• **What is required**:
Skip the pictures. Transcribe the rest of the data below without changing a word.

*** Dataset excerpts Section Begins ***

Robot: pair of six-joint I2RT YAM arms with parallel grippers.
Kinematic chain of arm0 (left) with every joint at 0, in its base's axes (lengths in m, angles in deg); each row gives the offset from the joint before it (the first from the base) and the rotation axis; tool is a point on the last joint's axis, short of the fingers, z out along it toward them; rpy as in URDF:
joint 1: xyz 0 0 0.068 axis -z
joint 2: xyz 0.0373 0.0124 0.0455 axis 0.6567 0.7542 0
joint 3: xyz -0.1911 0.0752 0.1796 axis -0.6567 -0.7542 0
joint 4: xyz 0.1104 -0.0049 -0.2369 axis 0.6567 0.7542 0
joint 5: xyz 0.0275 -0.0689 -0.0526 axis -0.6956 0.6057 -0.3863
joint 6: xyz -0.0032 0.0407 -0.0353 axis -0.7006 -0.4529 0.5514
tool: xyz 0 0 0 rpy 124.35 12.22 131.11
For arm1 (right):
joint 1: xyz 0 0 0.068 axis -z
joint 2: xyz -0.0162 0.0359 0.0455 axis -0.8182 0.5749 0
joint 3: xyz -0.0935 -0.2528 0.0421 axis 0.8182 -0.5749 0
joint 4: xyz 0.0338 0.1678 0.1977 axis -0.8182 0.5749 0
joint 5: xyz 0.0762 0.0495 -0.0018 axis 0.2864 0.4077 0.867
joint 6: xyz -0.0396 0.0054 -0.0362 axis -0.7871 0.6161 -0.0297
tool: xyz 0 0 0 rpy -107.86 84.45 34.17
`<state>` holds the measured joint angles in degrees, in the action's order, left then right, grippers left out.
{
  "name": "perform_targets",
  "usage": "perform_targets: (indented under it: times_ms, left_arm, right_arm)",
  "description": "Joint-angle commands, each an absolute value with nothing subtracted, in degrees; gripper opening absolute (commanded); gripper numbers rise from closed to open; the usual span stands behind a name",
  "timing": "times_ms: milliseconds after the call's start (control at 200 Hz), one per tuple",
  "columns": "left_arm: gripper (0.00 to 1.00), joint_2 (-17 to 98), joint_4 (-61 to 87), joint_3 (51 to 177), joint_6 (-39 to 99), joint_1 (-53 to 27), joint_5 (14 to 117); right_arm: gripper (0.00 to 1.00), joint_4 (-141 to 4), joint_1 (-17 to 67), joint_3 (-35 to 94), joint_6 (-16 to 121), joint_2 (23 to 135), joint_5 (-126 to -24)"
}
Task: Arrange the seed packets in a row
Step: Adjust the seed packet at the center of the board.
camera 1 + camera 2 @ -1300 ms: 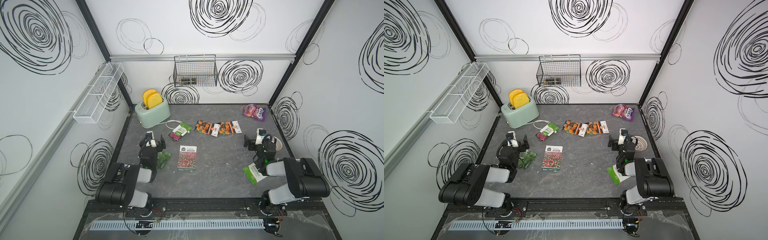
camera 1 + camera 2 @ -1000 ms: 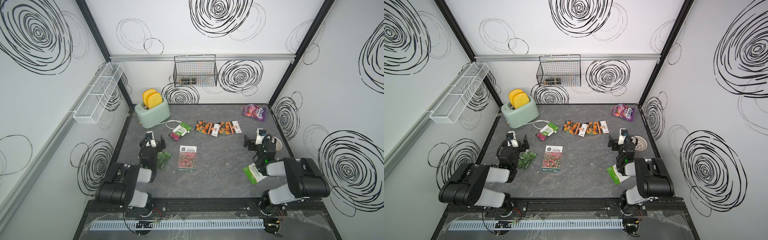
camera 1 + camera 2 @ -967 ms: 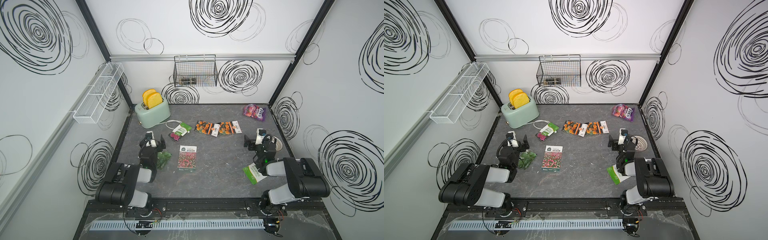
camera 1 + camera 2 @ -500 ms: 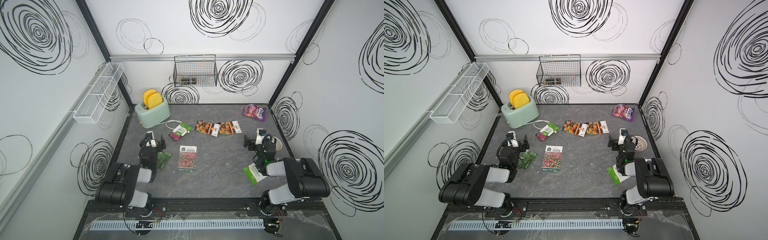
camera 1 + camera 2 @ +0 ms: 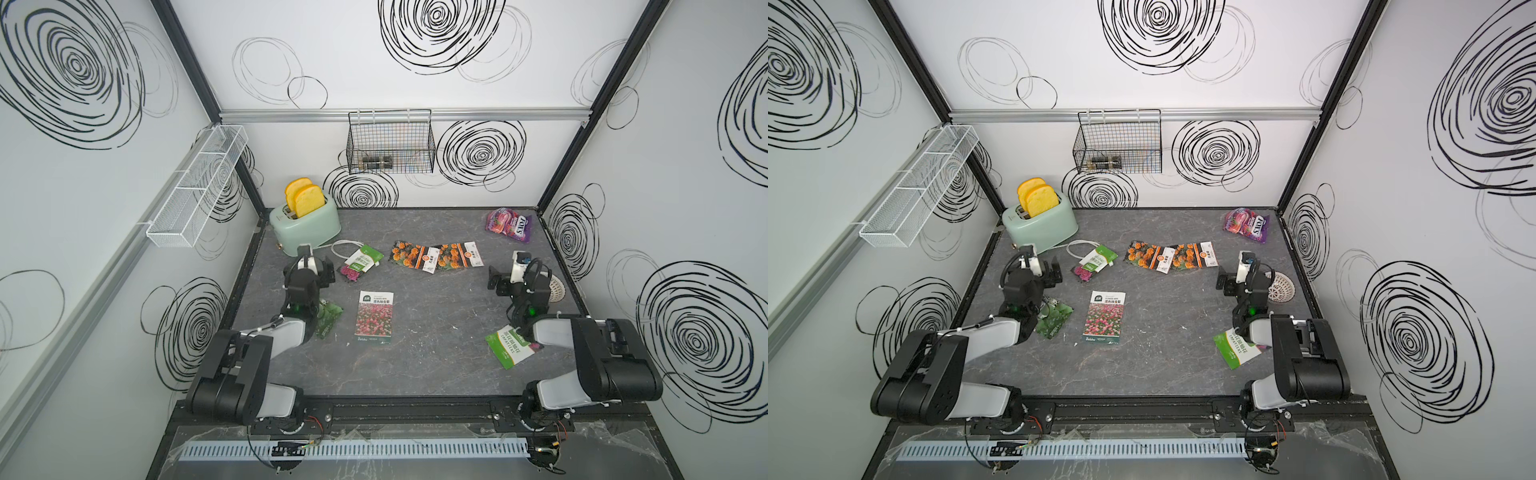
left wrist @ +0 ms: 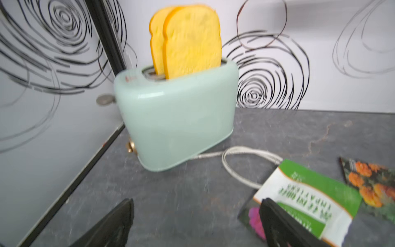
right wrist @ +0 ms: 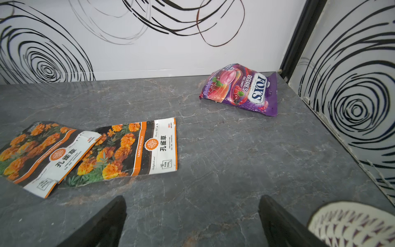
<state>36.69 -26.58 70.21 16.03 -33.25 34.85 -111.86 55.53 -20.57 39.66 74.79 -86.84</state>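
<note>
Six seed packets point(image 5: 1104, 318) are counted, scattered over the table point(image 5: 436, 365): two overlapped marigold packets point(image 5: 409, 254) at the back, two Impatiens packets point(image 5: 360, 264) at opposite sides, one pink-field packet point(image 5: 375, 320) mid-table, one dark green packet point(image 5: 330, 320) beside the left arm point(image 5: 286, 336). The left gripper point(image 6: 195, 205) and right gripper point(image 7: 192, 198) are spread wide, empty.

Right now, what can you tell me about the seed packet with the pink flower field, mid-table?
The pink flower-field packet is a flat rectangle: white top band with a small green logo and print, a photo of pink and red blooms, a white strip below. It lies face up on the grey table, apart from everything else.
</note>
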Motion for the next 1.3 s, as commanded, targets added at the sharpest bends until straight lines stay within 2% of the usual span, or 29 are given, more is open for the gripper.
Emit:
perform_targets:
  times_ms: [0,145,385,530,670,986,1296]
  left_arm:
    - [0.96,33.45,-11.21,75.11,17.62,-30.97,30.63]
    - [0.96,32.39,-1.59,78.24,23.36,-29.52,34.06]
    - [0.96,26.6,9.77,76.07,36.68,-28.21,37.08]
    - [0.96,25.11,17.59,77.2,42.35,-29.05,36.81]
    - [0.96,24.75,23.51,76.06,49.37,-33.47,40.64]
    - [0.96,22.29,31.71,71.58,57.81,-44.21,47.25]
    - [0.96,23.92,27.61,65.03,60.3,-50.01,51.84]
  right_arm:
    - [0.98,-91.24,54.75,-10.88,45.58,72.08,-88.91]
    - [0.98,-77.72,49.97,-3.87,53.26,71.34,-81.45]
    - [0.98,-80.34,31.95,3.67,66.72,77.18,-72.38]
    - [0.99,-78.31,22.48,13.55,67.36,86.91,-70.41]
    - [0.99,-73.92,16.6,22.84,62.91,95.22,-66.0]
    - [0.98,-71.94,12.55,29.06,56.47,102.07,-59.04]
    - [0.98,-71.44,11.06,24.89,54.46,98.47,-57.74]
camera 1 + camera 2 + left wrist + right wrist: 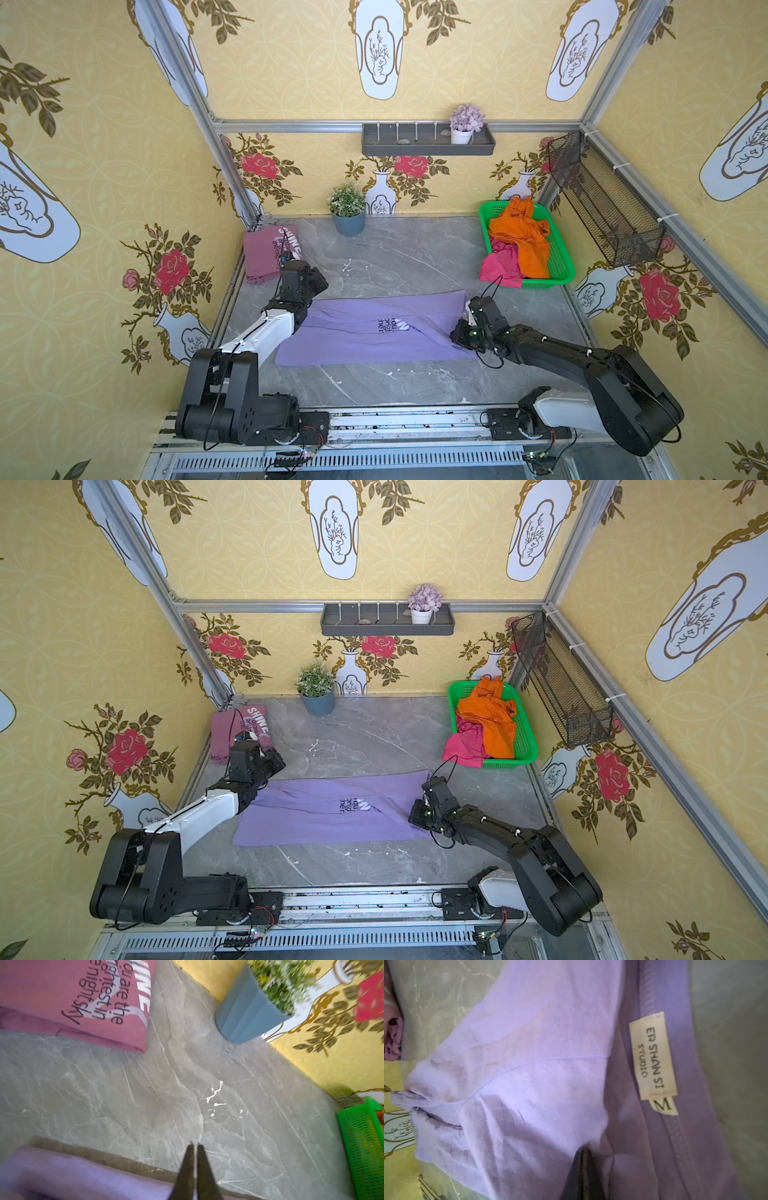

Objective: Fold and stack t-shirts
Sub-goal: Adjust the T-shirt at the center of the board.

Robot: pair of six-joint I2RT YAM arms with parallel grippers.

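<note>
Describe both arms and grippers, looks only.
Both mostly black, chunky rounded joints; left arm has a white forearm link, right arm a white link near its base. Thin black cables loop along each. Dark, slim, tapered fingers on left gripper and right gripper.

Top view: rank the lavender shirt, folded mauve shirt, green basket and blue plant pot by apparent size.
1. lavender shirt
2. green basket
3. folded mauve shirt (partly hidden)
4. blue plant pot

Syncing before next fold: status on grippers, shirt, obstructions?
Left gripper shut, empty. Right gripper shut at lavender shirt collar end, grip unclear. Shirt folded lengthwise, flat. Path clear.
</note>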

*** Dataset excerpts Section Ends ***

• **Finished task**:
Robot: pair of six-joint I2RT YAM arms with parallel grippers.
Kinematic chain of arm0 (left) with every joint at 0, in its base's axes (lengths in m, angles in deg); each row gives the offset from the joint before it (the first from the base) and the rotation axis; tool is a point on the last joint's axis, short of the fingers, z out along it toward them; rpy as in URDF:
joint 1: xyz 0 0 0.068 axis -z
joint 2: xyz 0.0373 0.0124 0.0455 axis 0.6567 0.7542 0
joint 3: xyz -0.1911 0.0752 0.1796 axis -0.6567 -0.7542 0
joint 4: xyz 0.1104 -0.0049 -0.2369 axis 0.6567 0.7542 0
joint 5: xyz 0.0275 -0.0689 -0.0526 axis -0.6956 0.6057 -0.3863
joint 6: xyz -0.0032 0.0407 -0.0353 axis -0.7006 -0.4529 0.5514
tool: xyz 0 0 0 rpy 124.35 12.22 131.11
For arm1 (right):
joint 1: xyz 0 0 0.068 axis -z
joint 2: xyz -0.0162 0.0359 0.0455 axis -0.8182 0.5749 0
joint 3: xyz -0.0935 -0.2528 0.0421 axis 0.8182 -0.5749 0
joint 4: xyz 0.0338 0.1678 0.1977 axis -0.8182 0.5749 0
joint 5: xyz 0.0762 0.0495 -0.0018 axis 0.2864 0.4077 0.867
joint 6: xyz -0.0396 0.0054 -0.0362 axis -0.7871 0.6161 -0.0297
tool: xyz 0 0 0 rpy -107.86 84.45 34.17
`<state>` holds the measured joint angles in degrees, in the action's order, left then right, grippers left out.
{
  "name": "perform_targets",
  "usage": "perform_targets: (indented under it: times_ms, left_arm, right_arm)",
  "description": "Joint-angle commands, each an absolute value with nothing subtracted, in degrees; gripper opening absolute (commanded); gripper numbers rise from closed to open; the usual span stands behind a name",
  "timing": "times_ms: milliseconds after the call's start (control at 200 Hz), one per tuple",
  "columns": "left_arm: gripper (0.00 to 1.00), joint_2 (-17 to 98), joint_4 (-61 to 87), joint_3 (51 to 177), joint_6 (-39 to 99), joint_1 (-53 to 27), joint_5 (14 to 117); right_arm: gripper (0.00 to 1.00), joint_4 (-141 to 4), joint_1 (-17 to 67), joint_3 (-35 to 94), joint_6 (-16 to 121), joint_2 (23 to 135), joint_5 (-126 to -24)"
}
Task: Arrange the seed packets in a row
Step: Adjust the seed packet at the center of the board.
camera 1 + camera 2 @ -1300 ms: 
camera 1 + camera 2 @ -1000 ms: 
camera 1 + camera 2 @ -967 ms: 
camera 1 + camera 2 @ -500 ms: 
camera 1 + camera 2 @ +0 ms: 
left wrist @ +0 ms: 
right wrist @ +0 ms: 
<state>36.69 -26.58 70.21 16.03 -33.25 34.85 -111.86 55.53 -20.57 39.66 74.79 -86.84</state>
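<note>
Six seed packets point(image 5: 1104, 318) are counted, scattered over the table point(image 5: 436, 365): two overlapped marigold packets point(image 5: 409, 254) at the back, two Impatiens packets point(image 5: 360, 264) at opposite sides, one pink-field packet point(image 5: 375, 320) mid-table, one dark green packet point(image 5: 330, 320) beside the left arm point(image 5: 286, 336). The left gripper point(image 6: 195, 205) and right gripper point(image 7: 192, 198) are spread wide, empty.

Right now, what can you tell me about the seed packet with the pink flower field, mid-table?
The pink flower-field packet is a flat rectangle: white top band with a small green logo and print, a photo of pink and red blooms, a white strip below. It lies face up on the grey table, apart from everything else.
</note>
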Motion for the next 1.3 s, as commanded, targets added at the sharpest bends until straight lines stay within 2% of the usual span, or 29 are given, more is open for the gripper.
Emit:
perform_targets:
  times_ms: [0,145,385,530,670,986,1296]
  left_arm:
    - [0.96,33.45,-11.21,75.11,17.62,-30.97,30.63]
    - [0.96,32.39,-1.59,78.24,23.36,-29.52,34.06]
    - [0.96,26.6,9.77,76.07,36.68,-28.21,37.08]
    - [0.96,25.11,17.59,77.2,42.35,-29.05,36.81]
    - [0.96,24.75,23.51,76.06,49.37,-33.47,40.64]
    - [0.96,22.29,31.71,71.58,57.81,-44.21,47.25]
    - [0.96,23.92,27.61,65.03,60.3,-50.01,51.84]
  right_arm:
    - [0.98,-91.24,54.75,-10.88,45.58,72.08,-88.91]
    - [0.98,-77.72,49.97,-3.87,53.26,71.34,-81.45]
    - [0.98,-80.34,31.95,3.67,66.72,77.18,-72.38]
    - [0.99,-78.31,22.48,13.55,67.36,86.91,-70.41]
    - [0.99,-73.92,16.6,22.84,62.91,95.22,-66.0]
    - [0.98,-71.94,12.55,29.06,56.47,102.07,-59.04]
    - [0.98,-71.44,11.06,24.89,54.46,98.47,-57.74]
camera 1 + camera 2 + left wrist + right wrist: 

Objective: Fold and stack t-shirts
Sub-goal: Adjust the T-shirt at the center of the board.

Robot: pair of six-joint I2RT YAM arms with parallel grippers.

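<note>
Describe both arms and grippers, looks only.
Both mostly black, chunky rounded joints; left arm has a white forearm link, right arm a white link near its base. Thin black cables loop along each. Dark, slim, tapered fingers on left gripper and right gripper.

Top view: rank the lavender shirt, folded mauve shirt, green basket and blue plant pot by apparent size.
1. lavender shirt
2. green basket
3. folded mauve shirt (partly hidden)
4. blue plant pot

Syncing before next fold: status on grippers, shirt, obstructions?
Left gripper shut, empty. Right gripper shut at lavender shirt collar end, grip unclear. Shirt folded lengthwise, flat. Path clear.
</note>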

With that, the exercise is complete.